The way in which a society defines its heroes influences worldviews about its character. Thus, a society’s ‘legal heroes’ establish its legal character. These heroes are those whom the society describes as figures who act optimally in realities relating to law, such as those who represent legal rules, ratify institutions and compliance, or, contrarily, non-compliance with law – all depending on context, content, tone and style.

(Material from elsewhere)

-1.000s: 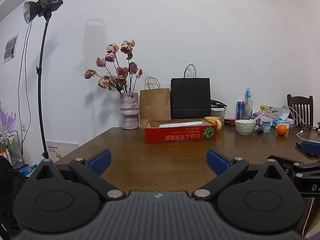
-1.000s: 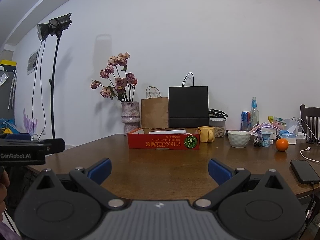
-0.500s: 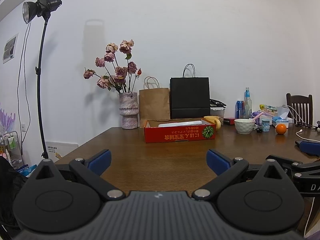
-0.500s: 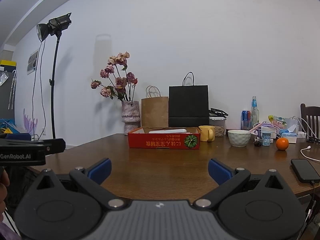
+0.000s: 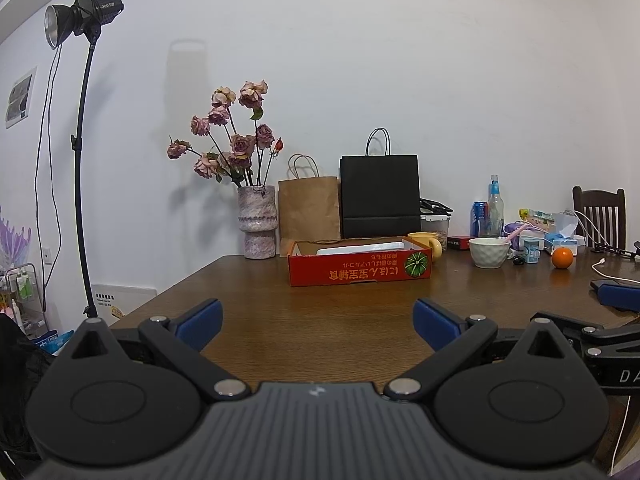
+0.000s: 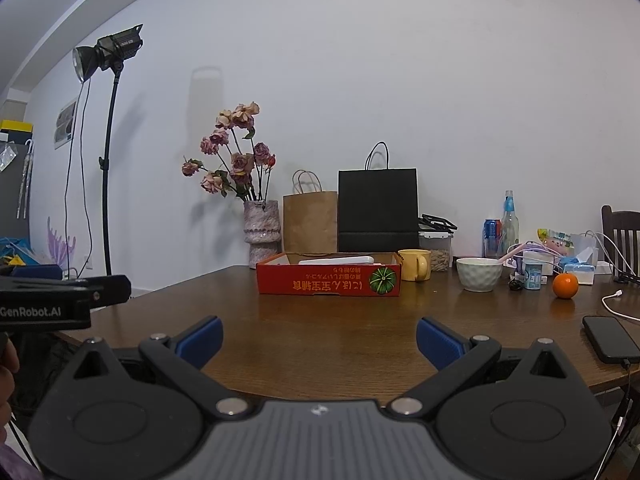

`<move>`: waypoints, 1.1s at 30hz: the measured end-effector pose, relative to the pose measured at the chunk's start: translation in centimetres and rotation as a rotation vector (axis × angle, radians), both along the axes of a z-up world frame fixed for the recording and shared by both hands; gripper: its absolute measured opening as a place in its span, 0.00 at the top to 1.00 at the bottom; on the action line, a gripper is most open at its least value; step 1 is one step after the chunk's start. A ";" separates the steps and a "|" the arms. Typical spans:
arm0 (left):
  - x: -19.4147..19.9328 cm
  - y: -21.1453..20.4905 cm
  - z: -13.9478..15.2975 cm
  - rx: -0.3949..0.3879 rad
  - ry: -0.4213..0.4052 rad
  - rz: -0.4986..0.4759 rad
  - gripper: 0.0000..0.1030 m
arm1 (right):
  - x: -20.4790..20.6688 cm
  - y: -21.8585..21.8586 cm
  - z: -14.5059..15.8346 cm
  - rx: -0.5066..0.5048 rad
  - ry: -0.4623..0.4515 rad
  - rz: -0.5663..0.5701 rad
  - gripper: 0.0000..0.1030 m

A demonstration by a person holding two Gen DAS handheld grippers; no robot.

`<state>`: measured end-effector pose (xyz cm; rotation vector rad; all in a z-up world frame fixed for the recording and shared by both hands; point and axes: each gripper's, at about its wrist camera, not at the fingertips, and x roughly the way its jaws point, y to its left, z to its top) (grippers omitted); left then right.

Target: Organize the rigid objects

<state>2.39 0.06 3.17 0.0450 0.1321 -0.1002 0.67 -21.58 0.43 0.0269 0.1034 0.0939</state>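
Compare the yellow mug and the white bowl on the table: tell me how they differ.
The yellow mug is yellow with smooth, straight sides; the white bowl is off-white with a dimpled, rounded wall. The mug has a handle; the bowl has none. The mug stands right beside the red box, while the bowl sits further right, towards the orange. Something pink leans near the bowl's rim, whether inside it is unclear. Both stand upright on the table.

A broad stretch of the brown wooden table [image 6: 320, 344] lies bare up to the red cardboard tray [image 6: 328, 280]. Behind it, passage is blocked by the yellow mug [image 6: 415, 265], black paper bag [image 6: 378, 210], brown paper bag [image 6: 310, 222] and pink stone vase [image 6: 261, 232]. The right side is crowded by the white bowl [image 6: 479, 274], orange fruit [image 6: 565, 285] and black phone [image 6: 610, 339].
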 end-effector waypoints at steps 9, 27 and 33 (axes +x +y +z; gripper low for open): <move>0.1 0.1 0.0 0.001 -0.001 0.000 0.00 | 0.1 -0.1 -0.4 0.001 0.003 -0.001 0.00; -0.1 0.4 -0.1 0.006 -0.016 0.006 0.00 | 0.1 -0.2 -0.4 0.005 0.006 -0.006 0.00; 0.0 0.4 0.0 0.006 -0.018 0.006 0.00 | 0.2 -0.3 -0.3 0.005 0.007 -0.005 0.00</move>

Writing about law in American popular culture, the Israeli legal historian Yoram Shachar describes American cultural heroes as ‘legal heroes’ planted in courtsFootnote 1:

The American people put lawyers in all their cultural centres and tell their heroic stories every night at every campfire, high and low, as they place them in the legal arena. The American people cast lawyers when telling the paradigmatic heroic tale of the innocent boy [proposed by Bruno Bettelheim when discussing the psychoanalytic role of fairy tales], who fights the monster and defies it. Authors and writers in formative novels, pulp fiction, cinema, theatre and television bring their audiences to the climax of drama in a familiar court environment, where people and ideas struggle on their way to good life.

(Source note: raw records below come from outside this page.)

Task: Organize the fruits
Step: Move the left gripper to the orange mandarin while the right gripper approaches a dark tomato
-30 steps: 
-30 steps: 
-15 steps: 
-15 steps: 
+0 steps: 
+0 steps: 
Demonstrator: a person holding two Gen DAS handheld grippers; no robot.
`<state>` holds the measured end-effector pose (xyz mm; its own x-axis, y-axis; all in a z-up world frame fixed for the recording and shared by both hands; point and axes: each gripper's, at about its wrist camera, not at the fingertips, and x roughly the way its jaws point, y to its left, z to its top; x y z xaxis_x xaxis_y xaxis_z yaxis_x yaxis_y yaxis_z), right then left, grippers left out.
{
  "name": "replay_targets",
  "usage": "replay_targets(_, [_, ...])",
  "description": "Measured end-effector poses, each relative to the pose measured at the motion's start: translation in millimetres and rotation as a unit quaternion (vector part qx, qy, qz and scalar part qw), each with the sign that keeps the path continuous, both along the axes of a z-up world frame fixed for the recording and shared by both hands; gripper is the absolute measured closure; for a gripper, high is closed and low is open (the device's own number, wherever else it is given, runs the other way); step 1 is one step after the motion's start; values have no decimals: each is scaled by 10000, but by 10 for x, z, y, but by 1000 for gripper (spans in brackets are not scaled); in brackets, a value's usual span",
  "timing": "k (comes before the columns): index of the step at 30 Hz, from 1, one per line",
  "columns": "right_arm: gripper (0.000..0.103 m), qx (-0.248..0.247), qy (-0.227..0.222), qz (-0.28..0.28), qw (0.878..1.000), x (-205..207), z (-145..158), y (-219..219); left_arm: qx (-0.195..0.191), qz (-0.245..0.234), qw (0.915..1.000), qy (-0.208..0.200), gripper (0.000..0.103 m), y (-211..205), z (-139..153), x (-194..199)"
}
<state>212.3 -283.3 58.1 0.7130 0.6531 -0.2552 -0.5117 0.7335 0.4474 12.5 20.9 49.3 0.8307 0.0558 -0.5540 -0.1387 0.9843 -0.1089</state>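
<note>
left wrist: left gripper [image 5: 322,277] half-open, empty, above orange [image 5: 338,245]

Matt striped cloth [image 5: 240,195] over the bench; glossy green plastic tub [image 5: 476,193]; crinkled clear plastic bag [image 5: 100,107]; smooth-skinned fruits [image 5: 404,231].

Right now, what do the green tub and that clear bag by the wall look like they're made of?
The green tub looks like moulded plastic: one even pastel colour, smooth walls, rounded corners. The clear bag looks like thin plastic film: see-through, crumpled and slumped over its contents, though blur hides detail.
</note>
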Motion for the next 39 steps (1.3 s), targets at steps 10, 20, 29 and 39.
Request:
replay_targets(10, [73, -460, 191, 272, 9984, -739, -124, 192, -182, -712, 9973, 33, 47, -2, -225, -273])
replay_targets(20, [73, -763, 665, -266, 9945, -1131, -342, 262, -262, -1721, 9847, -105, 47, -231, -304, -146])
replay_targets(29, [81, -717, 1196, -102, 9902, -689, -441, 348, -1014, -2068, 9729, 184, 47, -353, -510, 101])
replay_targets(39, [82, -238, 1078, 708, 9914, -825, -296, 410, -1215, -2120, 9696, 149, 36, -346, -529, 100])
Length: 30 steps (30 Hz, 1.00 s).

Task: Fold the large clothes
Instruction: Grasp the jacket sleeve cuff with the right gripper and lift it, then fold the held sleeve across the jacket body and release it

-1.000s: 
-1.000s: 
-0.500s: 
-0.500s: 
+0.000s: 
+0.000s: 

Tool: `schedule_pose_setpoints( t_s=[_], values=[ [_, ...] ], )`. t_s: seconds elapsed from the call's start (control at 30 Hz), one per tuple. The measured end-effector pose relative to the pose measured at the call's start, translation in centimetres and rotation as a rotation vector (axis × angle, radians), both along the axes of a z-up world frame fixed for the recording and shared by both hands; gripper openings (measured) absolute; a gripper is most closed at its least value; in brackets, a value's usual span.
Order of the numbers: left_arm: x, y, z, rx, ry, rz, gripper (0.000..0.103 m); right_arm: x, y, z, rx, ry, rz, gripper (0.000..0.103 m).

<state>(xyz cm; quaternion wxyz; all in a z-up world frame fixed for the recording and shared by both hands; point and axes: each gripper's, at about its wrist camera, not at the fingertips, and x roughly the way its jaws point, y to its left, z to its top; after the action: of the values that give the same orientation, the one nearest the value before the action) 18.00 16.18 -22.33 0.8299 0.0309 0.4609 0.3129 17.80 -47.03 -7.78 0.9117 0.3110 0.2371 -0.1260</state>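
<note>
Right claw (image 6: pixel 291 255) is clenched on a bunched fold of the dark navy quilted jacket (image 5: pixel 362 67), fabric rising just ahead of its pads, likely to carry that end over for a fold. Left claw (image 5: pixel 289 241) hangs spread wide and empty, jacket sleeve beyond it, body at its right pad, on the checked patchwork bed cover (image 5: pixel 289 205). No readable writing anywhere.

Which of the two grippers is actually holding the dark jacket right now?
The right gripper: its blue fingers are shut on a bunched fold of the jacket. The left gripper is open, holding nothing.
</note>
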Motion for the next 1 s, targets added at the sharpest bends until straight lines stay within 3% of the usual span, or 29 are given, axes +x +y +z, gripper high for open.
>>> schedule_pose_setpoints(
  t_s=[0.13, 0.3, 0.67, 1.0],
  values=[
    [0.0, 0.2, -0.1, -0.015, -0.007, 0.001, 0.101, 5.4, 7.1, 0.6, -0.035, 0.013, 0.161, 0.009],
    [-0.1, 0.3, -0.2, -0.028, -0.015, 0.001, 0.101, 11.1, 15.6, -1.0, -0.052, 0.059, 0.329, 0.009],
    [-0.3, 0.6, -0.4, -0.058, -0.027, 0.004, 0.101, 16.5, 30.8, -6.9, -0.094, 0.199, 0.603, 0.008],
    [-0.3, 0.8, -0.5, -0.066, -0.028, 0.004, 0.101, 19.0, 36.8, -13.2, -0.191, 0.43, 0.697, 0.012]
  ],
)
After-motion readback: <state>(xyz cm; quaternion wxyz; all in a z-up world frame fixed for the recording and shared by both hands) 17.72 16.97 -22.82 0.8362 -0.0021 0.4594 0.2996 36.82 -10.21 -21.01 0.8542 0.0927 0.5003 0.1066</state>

According to Shachar, the faith in the power of a fair struggle to bring redemption to the world has led American culture to glorify formal legal proceedings, in which the procedure serves as an empowering space and environment.

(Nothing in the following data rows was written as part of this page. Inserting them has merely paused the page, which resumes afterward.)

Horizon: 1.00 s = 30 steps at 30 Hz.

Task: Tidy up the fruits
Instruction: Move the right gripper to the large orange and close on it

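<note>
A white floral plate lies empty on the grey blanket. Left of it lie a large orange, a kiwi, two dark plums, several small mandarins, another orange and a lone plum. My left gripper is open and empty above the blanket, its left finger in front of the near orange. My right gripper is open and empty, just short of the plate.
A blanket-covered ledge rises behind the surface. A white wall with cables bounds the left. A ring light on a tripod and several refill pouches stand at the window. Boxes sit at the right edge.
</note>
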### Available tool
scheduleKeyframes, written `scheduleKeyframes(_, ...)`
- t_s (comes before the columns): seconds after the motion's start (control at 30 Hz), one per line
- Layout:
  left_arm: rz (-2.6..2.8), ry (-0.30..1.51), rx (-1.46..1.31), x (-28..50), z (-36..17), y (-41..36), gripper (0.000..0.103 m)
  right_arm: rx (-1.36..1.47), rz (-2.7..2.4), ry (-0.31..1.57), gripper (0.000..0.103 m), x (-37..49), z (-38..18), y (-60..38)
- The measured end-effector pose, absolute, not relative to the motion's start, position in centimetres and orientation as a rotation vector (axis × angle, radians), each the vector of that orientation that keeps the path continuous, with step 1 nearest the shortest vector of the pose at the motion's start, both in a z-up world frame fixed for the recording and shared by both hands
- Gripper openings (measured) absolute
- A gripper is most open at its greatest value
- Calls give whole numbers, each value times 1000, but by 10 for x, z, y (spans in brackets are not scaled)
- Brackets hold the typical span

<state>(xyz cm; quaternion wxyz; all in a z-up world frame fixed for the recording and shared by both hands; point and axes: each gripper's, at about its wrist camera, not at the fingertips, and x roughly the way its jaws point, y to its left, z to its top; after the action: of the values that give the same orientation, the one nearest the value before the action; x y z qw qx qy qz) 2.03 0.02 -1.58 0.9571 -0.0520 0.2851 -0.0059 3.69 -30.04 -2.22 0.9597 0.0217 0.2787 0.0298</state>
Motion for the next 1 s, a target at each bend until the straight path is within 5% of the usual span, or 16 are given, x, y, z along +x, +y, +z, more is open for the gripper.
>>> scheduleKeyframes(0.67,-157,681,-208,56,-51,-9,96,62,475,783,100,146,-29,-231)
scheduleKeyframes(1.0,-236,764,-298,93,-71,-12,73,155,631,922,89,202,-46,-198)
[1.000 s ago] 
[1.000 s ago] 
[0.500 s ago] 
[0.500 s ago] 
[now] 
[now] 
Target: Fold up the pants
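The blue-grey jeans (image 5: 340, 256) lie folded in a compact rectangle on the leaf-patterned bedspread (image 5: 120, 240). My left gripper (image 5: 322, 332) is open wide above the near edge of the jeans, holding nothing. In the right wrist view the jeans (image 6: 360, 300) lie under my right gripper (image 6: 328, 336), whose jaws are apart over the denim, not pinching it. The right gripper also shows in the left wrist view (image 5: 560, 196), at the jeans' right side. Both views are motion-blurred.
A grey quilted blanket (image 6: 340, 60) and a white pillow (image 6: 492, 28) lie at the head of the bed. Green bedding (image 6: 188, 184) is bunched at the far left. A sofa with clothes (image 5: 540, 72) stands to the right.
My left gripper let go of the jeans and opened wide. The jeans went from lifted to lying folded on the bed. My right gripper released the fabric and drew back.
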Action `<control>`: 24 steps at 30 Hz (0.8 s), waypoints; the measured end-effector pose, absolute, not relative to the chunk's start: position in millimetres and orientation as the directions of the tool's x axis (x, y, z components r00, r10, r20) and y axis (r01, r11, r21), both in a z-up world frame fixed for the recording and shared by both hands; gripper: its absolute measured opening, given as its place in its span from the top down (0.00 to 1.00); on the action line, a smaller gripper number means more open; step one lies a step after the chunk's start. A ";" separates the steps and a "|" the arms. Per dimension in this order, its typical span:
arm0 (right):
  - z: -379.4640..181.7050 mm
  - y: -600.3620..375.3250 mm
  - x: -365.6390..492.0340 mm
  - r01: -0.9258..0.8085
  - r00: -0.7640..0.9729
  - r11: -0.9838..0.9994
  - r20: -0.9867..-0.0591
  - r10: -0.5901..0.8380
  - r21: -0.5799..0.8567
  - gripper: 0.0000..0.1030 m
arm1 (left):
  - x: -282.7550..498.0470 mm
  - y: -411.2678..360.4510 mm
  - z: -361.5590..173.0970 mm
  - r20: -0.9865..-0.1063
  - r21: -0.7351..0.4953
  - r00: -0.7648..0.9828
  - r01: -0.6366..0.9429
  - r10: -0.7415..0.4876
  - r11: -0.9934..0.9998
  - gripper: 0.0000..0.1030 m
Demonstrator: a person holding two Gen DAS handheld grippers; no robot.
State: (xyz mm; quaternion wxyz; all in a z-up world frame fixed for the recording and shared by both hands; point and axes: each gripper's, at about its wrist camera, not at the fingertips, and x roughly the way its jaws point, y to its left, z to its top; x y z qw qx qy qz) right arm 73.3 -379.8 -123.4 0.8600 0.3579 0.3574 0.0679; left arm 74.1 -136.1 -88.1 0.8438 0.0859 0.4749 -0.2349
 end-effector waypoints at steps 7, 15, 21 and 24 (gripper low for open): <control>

As legal historians and cultural scholars, we try, among other things, to position law in the realms of society and question its place and status in it. In this context, and especially against the background of current initiatives relating to the Israeli legal system and the October 7 (‘Swords of Iron’) War – which brought to the surface messianic ambitions and initiatives for empowerment beyond the borders of the state – one must wonder: What about Israel? Were there any legal heroes in Israel’s history whom we can identify and to whom we may relate as constituents of today’s legal culture?Footnote 2 Shachar argues that throughout Israel’s years, and even today, the country has attested no trace of an ‘addiction’ to the legal arena like that evidenced in American society. Lawyer characters, Shachar elaborates, are rarely cast in leading roles in the courtroom, indicating that law has no real role in the ethos of Israeli culture.

Indeed, in Israel, when thought is given to heroes, legal or not, it is not lawyers or sheriffs who spring to mind when it comes to the past but, for example, farmers and soldiers (and today, perhaps, high-tech entrepreneurs). Israeli popular culture, certainly relative to that of the United States, rarely tells stories about courts. Is this to say, however, that Israel lacks heroes related to the law?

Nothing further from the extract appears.